* SOURCE MATERIAL *

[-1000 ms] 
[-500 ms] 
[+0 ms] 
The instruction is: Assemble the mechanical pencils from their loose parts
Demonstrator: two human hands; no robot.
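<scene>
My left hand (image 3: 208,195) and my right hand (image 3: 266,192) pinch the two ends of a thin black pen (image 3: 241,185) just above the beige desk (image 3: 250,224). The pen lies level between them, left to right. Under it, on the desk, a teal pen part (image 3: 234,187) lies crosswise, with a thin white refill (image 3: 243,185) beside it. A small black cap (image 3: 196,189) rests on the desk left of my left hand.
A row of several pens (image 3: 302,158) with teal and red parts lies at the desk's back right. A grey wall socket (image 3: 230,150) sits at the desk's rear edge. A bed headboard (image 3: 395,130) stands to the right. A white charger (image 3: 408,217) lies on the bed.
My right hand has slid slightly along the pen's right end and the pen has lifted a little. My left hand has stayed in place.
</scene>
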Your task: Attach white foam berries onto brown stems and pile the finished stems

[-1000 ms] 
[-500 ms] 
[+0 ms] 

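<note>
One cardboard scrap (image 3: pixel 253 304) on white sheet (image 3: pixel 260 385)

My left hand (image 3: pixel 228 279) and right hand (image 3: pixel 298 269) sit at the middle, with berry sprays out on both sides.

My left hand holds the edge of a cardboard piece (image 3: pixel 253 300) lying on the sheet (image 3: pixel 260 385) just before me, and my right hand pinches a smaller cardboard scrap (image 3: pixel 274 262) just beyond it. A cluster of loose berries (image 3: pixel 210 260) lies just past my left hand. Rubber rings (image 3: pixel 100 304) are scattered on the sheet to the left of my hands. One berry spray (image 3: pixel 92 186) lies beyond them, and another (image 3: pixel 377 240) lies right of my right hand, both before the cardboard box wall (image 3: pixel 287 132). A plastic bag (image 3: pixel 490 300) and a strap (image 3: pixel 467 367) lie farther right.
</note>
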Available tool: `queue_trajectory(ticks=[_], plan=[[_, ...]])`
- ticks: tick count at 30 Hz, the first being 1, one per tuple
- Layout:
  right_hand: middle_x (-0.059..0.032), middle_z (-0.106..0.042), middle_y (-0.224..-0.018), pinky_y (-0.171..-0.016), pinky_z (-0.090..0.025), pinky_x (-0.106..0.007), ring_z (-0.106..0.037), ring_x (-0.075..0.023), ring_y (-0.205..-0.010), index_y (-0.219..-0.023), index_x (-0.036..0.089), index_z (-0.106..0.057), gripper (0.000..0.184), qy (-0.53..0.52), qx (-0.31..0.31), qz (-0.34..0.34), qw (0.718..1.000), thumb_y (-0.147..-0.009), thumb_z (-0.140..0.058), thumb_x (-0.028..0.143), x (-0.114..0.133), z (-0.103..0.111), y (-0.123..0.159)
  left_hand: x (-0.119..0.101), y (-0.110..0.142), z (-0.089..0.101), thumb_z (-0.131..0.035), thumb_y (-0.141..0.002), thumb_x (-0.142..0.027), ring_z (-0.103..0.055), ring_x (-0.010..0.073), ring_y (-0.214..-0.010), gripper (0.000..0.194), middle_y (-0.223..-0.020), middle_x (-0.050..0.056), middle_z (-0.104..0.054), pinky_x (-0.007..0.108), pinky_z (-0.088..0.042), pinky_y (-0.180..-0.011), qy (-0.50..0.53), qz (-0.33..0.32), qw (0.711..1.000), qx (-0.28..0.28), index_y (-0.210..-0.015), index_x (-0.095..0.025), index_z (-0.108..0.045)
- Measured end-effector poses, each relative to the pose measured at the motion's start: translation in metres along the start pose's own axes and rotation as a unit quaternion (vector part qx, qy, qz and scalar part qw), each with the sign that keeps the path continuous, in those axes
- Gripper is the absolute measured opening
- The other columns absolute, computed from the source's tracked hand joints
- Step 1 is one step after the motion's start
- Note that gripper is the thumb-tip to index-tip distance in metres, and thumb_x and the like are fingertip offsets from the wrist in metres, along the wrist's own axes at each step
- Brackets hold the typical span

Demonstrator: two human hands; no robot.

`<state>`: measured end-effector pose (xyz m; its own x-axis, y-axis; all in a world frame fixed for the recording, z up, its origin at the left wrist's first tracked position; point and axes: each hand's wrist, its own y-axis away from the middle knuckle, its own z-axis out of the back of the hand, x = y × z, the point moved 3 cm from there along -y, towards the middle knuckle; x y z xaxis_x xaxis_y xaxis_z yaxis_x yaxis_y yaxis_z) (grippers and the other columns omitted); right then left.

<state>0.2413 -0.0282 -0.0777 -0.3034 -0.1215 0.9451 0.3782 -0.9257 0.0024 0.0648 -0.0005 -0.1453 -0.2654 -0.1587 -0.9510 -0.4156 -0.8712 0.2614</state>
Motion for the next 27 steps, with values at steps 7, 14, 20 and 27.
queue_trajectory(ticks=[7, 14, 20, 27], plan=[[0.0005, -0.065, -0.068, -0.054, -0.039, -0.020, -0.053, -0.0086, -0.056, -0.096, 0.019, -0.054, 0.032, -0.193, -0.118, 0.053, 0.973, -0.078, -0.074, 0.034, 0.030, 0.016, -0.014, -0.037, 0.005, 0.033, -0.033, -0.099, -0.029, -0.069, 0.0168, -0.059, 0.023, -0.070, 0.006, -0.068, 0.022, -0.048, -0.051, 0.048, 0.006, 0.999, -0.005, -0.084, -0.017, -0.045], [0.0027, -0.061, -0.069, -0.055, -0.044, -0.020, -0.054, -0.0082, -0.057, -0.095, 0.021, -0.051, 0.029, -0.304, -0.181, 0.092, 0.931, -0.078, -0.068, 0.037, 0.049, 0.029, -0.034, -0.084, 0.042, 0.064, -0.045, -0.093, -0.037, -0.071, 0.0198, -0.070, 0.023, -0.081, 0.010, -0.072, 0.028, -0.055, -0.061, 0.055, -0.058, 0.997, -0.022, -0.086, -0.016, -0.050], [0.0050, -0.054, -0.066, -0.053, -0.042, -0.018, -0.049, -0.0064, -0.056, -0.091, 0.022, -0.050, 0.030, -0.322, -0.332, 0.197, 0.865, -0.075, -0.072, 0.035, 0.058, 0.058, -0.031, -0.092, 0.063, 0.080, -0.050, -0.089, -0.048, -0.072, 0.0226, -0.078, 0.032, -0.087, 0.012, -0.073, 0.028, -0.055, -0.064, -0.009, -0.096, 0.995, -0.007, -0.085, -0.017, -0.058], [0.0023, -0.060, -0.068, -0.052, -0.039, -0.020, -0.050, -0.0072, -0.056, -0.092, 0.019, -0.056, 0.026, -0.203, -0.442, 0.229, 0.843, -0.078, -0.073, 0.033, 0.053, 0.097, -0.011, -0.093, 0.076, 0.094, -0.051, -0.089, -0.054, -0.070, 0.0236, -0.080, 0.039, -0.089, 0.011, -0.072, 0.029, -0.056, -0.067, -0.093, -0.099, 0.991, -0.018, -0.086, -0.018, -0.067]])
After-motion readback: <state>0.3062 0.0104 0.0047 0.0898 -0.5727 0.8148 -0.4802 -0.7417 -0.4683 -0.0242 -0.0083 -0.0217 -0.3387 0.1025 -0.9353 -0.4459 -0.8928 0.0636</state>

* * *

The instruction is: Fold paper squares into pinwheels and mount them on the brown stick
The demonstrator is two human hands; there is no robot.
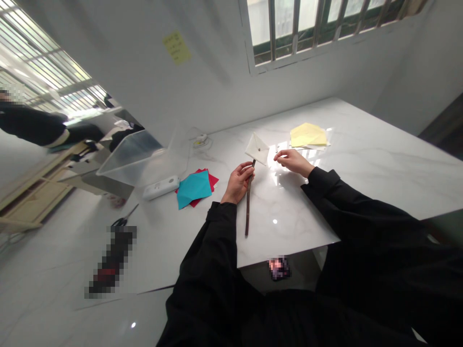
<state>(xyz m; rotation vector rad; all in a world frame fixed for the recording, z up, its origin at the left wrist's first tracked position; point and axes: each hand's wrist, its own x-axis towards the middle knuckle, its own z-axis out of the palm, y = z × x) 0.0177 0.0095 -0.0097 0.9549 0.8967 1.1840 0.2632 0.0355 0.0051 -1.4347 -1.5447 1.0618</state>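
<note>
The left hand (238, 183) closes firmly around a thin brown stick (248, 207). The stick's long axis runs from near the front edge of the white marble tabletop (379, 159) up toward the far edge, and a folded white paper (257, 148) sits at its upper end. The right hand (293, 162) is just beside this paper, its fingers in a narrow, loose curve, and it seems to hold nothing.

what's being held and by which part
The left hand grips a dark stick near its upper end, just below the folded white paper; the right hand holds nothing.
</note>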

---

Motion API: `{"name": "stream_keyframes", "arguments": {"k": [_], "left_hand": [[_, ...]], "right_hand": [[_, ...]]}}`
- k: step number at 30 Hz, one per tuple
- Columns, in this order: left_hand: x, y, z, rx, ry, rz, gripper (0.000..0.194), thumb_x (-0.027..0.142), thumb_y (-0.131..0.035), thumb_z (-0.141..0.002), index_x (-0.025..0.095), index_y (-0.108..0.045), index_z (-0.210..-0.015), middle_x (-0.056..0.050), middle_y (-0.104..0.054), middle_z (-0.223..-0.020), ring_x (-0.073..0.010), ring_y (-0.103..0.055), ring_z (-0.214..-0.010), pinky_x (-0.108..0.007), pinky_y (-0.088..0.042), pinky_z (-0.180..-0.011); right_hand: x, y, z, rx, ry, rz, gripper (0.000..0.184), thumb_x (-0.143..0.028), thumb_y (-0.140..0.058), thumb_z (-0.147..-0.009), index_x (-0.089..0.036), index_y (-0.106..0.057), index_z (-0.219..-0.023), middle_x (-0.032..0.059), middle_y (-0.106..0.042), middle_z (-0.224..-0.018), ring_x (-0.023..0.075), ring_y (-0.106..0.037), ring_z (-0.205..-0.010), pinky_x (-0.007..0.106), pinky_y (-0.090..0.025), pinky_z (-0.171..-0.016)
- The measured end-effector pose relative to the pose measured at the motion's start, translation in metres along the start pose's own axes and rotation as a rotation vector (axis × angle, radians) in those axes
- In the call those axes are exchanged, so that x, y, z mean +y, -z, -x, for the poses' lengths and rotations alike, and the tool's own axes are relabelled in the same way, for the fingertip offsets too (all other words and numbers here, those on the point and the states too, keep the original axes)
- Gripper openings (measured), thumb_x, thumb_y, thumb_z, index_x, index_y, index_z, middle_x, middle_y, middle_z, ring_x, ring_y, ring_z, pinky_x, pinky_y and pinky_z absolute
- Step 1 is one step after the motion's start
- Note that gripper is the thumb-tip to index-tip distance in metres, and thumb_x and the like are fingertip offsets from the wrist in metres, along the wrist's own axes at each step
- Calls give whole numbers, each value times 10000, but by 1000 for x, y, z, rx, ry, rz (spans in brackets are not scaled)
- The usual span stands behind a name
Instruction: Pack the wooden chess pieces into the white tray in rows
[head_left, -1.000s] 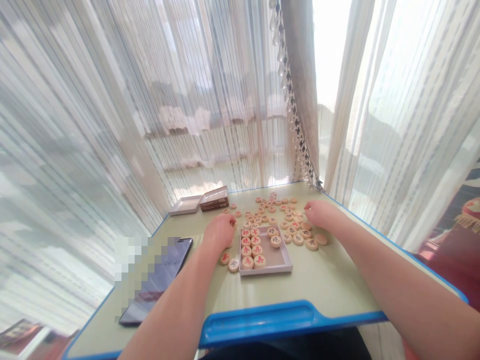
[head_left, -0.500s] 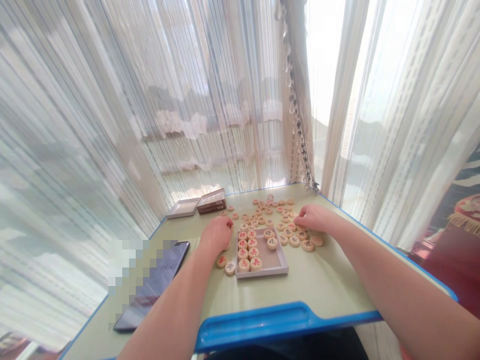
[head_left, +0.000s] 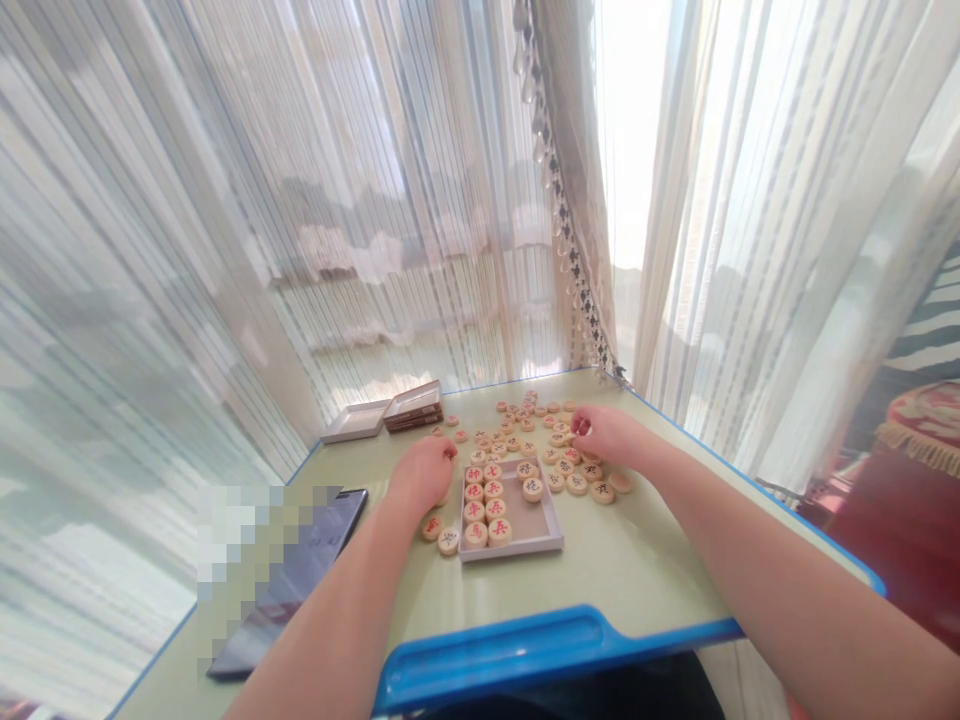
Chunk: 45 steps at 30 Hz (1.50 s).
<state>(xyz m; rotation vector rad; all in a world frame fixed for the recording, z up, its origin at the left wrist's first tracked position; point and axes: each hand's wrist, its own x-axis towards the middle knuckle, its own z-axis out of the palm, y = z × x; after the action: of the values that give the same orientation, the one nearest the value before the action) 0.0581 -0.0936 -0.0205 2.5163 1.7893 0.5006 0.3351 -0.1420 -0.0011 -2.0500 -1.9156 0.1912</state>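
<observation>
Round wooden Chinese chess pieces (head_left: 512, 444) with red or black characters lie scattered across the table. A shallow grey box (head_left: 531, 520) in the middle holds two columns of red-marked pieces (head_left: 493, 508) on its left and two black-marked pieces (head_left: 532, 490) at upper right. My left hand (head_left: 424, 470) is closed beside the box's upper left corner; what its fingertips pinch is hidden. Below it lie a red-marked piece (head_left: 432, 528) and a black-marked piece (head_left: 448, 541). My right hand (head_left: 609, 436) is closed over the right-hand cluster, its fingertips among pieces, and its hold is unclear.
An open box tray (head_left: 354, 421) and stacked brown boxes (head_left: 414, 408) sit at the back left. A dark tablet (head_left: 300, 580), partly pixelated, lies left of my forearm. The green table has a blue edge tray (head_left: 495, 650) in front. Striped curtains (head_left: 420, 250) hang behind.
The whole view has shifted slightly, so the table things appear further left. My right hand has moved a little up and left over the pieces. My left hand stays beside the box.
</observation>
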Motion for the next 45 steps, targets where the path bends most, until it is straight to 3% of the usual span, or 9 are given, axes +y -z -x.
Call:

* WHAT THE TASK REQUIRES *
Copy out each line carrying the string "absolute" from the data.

* OUTPUT *
- Gripper is the absolute measured opening
- The other columns absolute, computed from the source's tracked hand joints
- Gripper openings (measured), thumb_x, thumb_y, thumb_z, index_x, index_y, index_z, middle_x, middle_y, middle_z, ring_x, ring_y, ring_z, pinky_x, pinky_y and pinky_z absolute

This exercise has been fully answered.